Bitter over the Iraqi army's revenge in 1988, the people want change, reports MICHAEL JANSEN
THE ROAD to Chamchamal passes through desperately poor hamlets of unplastered breeze-block houses surrounded by lanes of rutted mud and refuse.
Shabby shops offer limp vegetables and shrivelled fruit, mechanics consult over troubled engines, clutches of children make their way round puddles on the way home from school. A slender girl, proud in a bright red coat and pristine white stockings, is humbled by messy shoes. An old man in a black-and-white checked Kurdish turban, baggy trousers, cumberbund and thick jacket waves at the car flying the blue flag of Goran, the “change” movement.
“These people are from Kirkuk,” observes Sarko Osman, Goran candidate for one of the Kurdish region’s 41 seats in the 325-member Iraqi parliament. “They came in 1988 during the Anfal.”
This was when the Iraqi army attacked and ethnically cleansed Kurds whose leaders and fighters backed Iran in the war with Iraq. “At first they lived in tents. Then they built the houses you see.” Yellow flags of the Kurdish Democratic Party (KDP) flutter over some streets, green banners of the Patriotic Union of Kurdistan (PUK) reign over other neighbourhoods.
Goran is the first party to seriously challenge their hegemony over the region.
Scores of cars and pick-ups are parked in a broad green field where some 1,000 men and youths are gathering for a “party”. Dancing begins almost as soon as we arrive. Young men, arms locked at shoulder level, bound in unison round and round in ever-widening circles to music emanating from the podium. Half a dozen women are enthroned on plastic chairs alongside local worthies. The sun parts the clouds and warms the throng.
An unshaven man plucks at my sleeve. “I will vote for Goran on Sunday. I lost 150 members of my family in the Anfal. My brother was a martyr in the fight between the PUK and KDP [1996]. We have no drinking water, although there is oil under our homes.”
Yadgar, a teacher, adds: “This movement will bring change to Kurdistan. Everybody is saying, ‘Ay goreen’ .”
A third man interjects, “I was a peshmerga lieutenant but, after I voted for Goran, I was sacked. My brother lost his teaching job.”

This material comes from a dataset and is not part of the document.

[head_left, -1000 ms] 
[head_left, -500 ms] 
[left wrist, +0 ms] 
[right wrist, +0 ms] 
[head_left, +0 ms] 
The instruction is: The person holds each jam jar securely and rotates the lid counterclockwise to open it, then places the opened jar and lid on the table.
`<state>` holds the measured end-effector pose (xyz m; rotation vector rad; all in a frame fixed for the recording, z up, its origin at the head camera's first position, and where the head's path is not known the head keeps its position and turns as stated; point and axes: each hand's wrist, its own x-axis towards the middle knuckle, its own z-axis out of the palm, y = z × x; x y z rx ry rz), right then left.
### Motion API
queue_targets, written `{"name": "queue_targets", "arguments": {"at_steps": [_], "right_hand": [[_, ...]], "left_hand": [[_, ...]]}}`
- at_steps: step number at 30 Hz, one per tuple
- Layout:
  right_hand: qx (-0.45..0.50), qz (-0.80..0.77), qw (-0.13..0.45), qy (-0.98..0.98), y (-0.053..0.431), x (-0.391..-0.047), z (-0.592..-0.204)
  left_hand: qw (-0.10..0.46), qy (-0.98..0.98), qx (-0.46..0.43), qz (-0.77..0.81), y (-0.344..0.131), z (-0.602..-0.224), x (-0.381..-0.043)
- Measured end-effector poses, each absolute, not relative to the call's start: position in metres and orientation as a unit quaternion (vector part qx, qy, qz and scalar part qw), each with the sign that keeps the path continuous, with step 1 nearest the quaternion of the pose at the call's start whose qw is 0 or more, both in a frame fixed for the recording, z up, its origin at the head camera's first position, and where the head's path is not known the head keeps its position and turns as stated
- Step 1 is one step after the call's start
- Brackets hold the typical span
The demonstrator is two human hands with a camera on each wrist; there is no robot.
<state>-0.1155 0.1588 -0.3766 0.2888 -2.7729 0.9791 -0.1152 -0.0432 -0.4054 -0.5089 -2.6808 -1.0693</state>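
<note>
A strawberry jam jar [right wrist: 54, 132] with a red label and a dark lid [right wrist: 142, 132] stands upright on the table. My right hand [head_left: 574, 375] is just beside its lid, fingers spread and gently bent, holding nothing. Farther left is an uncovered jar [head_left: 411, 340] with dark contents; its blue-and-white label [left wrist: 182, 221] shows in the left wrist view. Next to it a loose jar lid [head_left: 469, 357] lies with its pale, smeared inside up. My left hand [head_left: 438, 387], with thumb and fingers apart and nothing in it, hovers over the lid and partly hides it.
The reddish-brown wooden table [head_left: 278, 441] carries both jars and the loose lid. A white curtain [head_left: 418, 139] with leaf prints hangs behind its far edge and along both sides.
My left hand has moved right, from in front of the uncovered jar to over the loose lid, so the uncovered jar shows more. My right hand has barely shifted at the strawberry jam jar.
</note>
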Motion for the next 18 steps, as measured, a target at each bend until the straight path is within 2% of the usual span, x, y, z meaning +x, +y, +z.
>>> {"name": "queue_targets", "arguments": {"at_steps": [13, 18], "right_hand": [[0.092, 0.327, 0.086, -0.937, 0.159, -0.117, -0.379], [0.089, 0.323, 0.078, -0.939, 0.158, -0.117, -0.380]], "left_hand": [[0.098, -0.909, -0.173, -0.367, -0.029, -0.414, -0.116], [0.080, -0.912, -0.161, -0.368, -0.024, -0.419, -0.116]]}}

Sarko, who is running in the provincial capital Suleimaniya (“Suli”), takes his place at the microphone along with candidates from the locality and Kirkuk, in neighbouring Tamim province. Sarko is cheered when he pledges: “We will pass a genocide law. Never again will we face mass slaughter and ethnic cleansing.”

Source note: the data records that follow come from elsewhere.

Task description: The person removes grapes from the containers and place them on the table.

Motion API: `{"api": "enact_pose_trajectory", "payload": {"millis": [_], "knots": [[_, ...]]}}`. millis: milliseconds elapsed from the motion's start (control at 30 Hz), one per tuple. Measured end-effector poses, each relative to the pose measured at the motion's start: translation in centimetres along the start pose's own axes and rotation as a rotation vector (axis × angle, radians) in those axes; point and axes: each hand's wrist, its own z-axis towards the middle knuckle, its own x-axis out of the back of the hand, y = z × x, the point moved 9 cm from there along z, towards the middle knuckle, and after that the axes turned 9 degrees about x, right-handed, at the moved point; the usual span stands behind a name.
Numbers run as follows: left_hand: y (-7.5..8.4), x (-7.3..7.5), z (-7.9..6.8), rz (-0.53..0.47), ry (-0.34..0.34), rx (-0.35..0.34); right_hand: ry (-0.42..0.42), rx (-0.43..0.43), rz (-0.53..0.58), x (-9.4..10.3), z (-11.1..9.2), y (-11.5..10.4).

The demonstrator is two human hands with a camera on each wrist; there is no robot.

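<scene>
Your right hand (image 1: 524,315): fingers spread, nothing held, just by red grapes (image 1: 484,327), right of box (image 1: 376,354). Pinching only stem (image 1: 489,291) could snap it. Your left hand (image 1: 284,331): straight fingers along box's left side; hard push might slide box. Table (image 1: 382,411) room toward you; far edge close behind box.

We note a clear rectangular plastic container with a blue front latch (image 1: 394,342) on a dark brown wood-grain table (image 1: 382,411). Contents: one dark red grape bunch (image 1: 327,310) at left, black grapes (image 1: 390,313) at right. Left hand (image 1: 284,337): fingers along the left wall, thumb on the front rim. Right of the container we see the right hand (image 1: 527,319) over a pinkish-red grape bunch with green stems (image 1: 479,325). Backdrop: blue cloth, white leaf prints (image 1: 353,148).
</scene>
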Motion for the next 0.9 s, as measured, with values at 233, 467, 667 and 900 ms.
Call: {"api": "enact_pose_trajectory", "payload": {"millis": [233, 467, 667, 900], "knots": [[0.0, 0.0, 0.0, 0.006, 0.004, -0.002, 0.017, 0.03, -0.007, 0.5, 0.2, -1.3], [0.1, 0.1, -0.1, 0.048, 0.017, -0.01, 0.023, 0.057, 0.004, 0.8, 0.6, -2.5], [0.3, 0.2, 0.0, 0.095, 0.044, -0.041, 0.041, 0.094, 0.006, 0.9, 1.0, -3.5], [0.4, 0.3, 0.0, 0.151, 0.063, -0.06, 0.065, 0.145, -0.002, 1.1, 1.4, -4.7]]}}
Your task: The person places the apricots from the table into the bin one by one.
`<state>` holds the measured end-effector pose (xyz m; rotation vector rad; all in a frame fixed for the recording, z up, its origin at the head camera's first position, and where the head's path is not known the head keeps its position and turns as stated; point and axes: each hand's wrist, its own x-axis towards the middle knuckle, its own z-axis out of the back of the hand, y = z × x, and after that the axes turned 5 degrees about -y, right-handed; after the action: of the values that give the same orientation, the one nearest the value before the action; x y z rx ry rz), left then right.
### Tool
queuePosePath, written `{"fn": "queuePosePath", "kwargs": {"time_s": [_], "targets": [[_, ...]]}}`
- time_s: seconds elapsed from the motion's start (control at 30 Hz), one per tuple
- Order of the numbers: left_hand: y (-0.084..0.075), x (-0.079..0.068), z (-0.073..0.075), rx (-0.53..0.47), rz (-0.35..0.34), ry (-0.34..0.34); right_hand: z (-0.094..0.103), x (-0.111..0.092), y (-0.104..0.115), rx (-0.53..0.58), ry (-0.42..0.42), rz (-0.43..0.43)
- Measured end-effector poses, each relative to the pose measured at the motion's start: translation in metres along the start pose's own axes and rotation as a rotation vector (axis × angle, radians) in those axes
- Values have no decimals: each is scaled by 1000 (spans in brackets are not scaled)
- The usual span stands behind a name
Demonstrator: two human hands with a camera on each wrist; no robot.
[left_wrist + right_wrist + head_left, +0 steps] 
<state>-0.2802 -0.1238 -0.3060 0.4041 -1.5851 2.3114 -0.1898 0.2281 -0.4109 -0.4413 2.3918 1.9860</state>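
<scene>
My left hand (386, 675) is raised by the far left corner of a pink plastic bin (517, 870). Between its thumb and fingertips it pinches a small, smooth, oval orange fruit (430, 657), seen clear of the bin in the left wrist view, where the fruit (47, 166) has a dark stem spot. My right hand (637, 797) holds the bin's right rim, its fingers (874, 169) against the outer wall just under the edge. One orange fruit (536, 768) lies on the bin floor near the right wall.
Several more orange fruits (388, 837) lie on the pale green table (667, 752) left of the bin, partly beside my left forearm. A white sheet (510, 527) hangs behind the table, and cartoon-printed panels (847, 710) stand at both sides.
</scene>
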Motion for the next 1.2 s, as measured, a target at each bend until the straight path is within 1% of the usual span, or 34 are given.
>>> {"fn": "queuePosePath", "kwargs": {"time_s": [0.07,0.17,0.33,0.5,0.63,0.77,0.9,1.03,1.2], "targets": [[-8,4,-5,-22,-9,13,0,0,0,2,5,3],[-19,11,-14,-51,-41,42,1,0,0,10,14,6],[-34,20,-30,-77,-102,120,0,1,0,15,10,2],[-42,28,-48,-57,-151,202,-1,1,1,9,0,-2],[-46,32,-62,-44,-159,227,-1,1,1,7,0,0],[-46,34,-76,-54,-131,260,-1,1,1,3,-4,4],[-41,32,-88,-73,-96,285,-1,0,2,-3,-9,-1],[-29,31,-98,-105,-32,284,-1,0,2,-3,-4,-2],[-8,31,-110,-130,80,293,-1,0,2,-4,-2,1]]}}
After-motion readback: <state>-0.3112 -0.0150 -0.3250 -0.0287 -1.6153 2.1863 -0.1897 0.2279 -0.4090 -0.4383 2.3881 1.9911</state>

The speeches, brief and to the point, are followed by a recitation about the Anfal by a local poet, and a performance by a popular rapper.

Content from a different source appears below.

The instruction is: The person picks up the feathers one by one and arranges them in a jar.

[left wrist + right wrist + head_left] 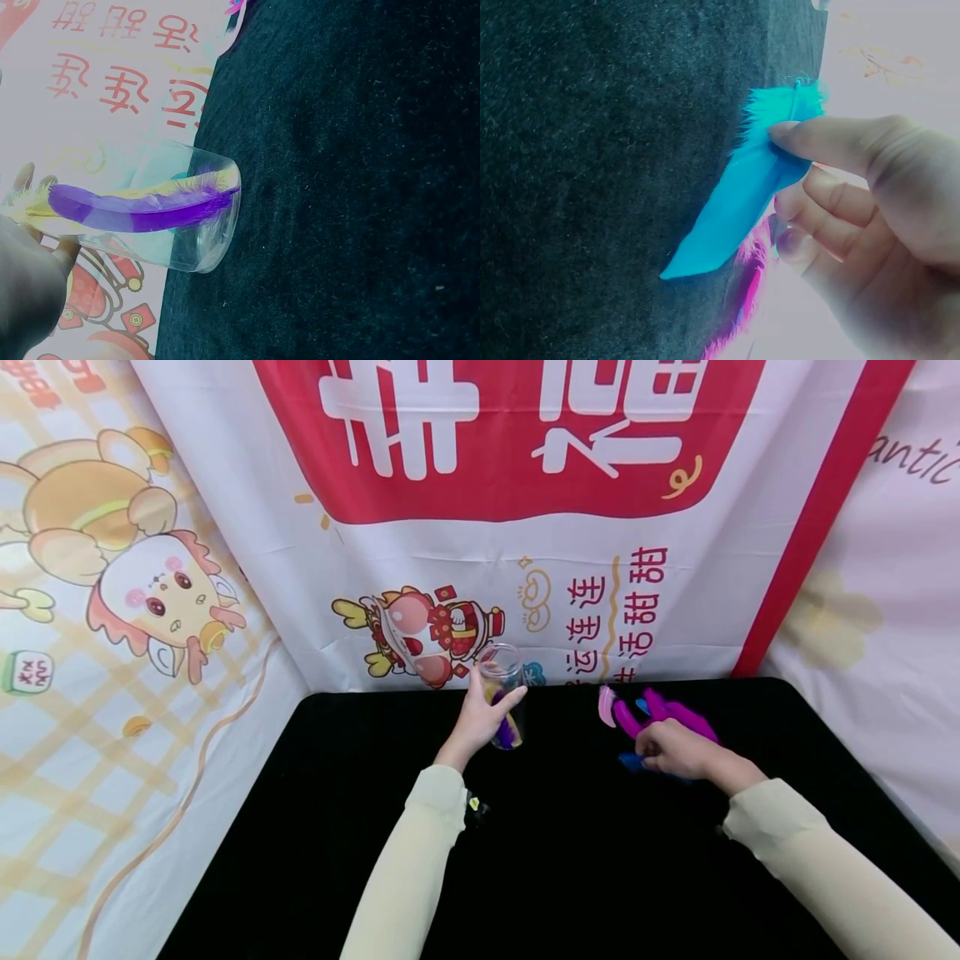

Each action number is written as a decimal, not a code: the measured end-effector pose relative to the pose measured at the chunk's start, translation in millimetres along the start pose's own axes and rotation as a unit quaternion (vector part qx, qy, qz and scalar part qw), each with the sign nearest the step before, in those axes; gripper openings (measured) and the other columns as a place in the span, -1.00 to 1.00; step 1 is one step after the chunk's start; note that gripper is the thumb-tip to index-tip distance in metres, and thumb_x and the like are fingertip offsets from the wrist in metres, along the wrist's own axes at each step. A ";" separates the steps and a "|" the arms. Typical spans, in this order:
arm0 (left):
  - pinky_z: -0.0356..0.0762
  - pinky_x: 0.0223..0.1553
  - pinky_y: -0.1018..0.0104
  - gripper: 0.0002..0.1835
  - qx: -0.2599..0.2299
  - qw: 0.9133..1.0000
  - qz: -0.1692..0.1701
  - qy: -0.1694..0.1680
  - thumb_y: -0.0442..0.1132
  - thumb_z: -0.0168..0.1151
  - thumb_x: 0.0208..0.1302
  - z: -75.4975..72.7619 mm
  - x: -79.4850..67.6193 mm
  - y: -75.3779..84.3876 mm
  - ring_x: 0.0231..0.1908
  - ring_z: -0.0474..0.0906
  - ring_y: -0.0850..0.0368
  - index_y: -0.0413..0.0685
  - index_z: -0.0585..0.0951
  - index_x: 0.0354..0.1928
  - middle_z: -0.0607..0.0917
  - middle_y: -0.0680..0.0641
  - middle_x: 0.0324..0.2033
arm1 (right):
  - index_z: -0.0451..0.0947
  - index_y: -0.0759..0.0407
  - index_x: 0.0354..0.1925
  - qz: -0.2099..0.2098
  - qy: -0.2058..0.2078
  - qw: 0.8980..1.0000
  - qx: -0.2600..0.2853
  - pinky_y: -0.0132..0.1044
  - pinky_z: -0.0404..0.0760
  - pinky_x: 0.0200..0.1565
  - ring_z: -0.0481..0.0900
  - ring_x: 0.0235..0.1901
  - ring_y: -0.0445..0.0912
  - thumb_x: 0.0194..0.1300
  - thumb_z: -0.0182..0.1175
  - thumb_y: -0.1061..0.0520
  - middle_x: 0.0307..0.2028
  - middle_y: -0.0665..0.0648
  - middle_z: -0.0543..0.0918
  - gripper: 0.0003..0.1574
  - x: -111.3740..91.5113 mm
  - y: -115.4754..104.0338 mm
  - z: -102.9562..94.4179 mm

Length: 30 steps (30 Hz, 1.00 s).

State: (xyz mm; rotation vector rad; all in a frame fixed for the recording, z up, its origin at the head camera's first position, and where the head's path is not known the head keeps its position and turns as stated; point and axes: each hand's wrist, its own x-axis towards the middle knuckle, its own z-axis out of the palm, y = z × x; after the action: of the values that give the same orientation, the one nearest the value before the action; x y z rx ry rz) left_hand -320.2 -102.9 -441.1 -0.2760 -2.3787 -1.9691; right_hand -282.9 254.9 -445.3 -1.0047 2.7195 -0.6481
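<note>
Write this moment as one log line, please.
left grip: holds clear cup; inside: purple feather, yellow feather; right grip: pinches blue feather; nearby: magenta feathers

Left hand (480, 714) gripped, right hand (678, 750) pinched

In the head view, the left arm (408, 864) rose from the bottom edge, left of centre, and its hand held a curved grip near mid-frame. The right arm (840, 868) slanted in from the lower right corner, its hand curled right of centre. In the right wrist view, the right thumb (840, 145) pointed left, pressing in a pinch, with curled fingers (836, 225) below it.
</note>
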 end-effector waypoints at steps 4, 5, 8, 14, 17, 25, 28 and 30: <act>0.23 0.44 -0.04 -0.11 -0.001 1.000 -0.001 -0.001 0.24 0.39 0.27 0.1 -0.8 0.4 0.35 0.38 -0.02 0.18 0.13 0.45 0.42 -0.07 0.35 | 0.67 0.15 -0.38 0.000 0.004 1.000 0.004 -0.26 0.61 -0.30 0.56 -0.42 -0.27 0.18 0.39 0.34 -0.47 -0.09 0.66 -0.89 0.3 -1.6 -0.4; 0.23 0.44 -0.03 -0.13 -0.001 1.000 -0.002 -0.001 0.24 0.39 0.28 0.2 -0.9 0.7 0.35 0.37 -0.02 0.19 0.13 0.45 0.42 -0.07 0.35 | 0.67 0.16 -0.38 0.001 0.004 1.000 0.005 -0.26 0.61 -0.30 0.56 -0.42 -0.26 0.19 0.39 0.34 -0.47 -0.09 0.66 -0.89 0.3 -2.0 -0.6; 0.23 0.44 -0.03 -0.19 -0.003 1.000 -0.001 -0.001 0.16 0.38 0.32 0.5 -1.3 1.6 0.36 0.37 -0.02 0.20 0.14 0.43 0.41 -0.08 0.35 | 0.67 0.17 -0.37 0.003 0.005 1.000 0.008 -0.25 0.61 -0.30 0.55 -0.42 -0.25 0.20 0.39 0.34 -0.47 -0.08 0.66 -0.89 0.3 -3.2 -1.0; 0.24 0.43 -0.01 -0.23 0.008 1.000 0.010 0.010 0.08 0.39 0.34 1.5 -1.5 1.5 0.35 0.38 -0.02 0.18 0.16 0.41 0.42 -0.09 0.34 | 0.67 0.17 -0.35 0.010 0.005 1.000 0.021 -0.27 0.60 -0.32 0.54 -0.45 -0.24 0.24 0.38 0.32 -0.47 -0.08 0.65 -0.91 1.8 -4.3 -3.5; 0.26 0.42 0.01 -0.20 0.018 1.000 0.018 0.015 0.12 0.41 0.31 1.8 -1.6 0.3 0.34 0.39 -0.02 0.16 0.17 0.42 0.43 -0.10 0.34 | 0.67 0.20 -0.34 0.017 0.001 1.000 0.026 -0.28 0.59 -0.32 0.53 -0.46 -0.23 0.24 0.38 0.32 -0.47 -0.08 0.63 -0.93 2.3 -4.5 -4.5; 0.25 0.43 -0.01 -0.14 0.012 1.000 0.014 0.009 0.17 0.42 0.28 1.2 -0.4 -2.5 0.35 0.37 -0.02 0.15 0.15 0.44 0.41 -0.10 0.36 | 0.66 0.19 -0.33 0.020 0.008 0.999 0.033 -0.30 0.57 -0.33 0.49 -0.47 -0.22 0.24 0.37 0.33 -0.48 -0.08 0.60 -0.92 2.3 -7.2 -6.8; 0.25 0.43 -0.02 -0.14 0.008 1.000 0.011 0.007 0.16 0.41 0.29 0.9 -1.1 -1.5 0.35 0.37 -0.03 0.14 0.15 0.45 0.41 -0.10 0.35 | 0.65 0.15 -0.35 0.023 0.018 0.999 0.032 -0.31 0.57 -0.35 0.50 -0.47 -0.23 0.26 0.36 0.32 -0.49 -0.09 0.60 -0.89 1.8 -8.2 -7.9; 0.25 0.42 -0.02 -0.15 0.008 1.000 0.011 0.007 0.16 0.41 0.29 0.9 -1.6 -0.5 0.35 0.38 -0.03 0.14 0.15 0.44 0.41 -0.10 0.35 | 0.64 0.13 -0.37 0.026 0.023 0.999 0.034 -0.31 0.57 -0.36 0.52 -0.48 -0.23 0.26 0.36 0.32 -0.49 -0.09 0.62 -0.87 1.7 -8.8 -8.2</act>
State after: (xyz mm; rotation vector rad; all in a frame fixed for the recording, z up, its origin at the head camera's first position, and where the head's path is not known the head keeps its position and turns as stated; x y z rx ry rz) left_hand -318.6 -102.4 -442.1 -0.2867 -2.3711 -1.9356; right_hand -281.6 250.6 -434.0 -0.9110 2.7318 -0.7580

We hurry away and make for Suli. Half-way there, we are waved to the side of the pot-holed highway by a policeman as a convoy of armoured vehicles with turrets and mounted machine guns sweeps by – a very important personality in the PUK/PDK alliance is on his way to Kirkuk.
A pastel rainbow hovers over the rolling green countryside. Perhaps this election will bring peace to Iraq’s long-suffering Kurds.